Your objective:
While reading through the material below, copy each line that holds the word "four".

---

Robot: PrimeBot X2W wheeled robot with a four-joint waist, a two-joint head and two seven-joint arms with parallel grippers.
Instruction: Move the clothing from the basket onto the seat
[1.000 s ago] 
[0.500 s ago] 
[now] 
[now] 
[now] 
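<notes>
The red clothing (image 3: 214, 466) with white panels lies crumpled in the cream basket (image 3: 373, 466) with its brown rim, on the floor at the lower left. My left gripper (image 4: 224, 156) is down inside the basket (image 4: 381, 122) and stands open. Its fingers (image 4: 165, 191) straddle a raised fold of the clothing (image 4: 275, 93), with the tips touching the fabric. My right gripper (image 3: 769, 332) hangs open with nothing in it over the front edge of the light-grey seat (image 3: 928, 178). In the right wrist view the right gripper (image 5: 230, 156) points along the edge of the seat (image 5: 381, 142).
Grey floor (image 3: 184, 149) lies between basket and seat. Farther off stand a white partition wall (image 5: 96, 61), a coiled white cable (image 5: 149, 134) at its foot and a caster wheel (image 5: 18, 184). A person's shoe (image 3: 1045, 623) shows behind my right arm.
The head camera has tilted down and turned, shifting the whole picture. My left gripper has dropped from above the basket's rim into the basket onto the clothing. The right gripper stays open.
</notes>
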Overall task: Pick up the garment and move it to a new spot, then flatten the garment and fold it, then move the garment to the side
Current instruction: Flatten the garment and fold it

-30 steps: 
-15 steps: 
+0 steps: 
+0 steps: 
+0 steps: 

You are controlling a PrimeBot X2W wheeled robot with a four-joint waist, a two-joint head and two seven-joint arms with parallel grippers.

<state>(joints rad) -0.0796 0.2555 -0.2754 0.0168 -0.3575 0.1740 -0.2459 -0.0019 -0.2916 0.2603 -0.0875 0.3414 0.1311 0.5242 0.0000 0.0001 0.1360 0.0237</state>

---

Response for this exercise:
Robot: PrimeBot X2W wheeled robot with a four-joint waist, a two-joint head and two seven-joint arms with parallel grippers.
You are controlling a PrimeBot X2W wheeled robot with a four-joint waist, a two-joint head and two seven-joint arms with parallel grippers.

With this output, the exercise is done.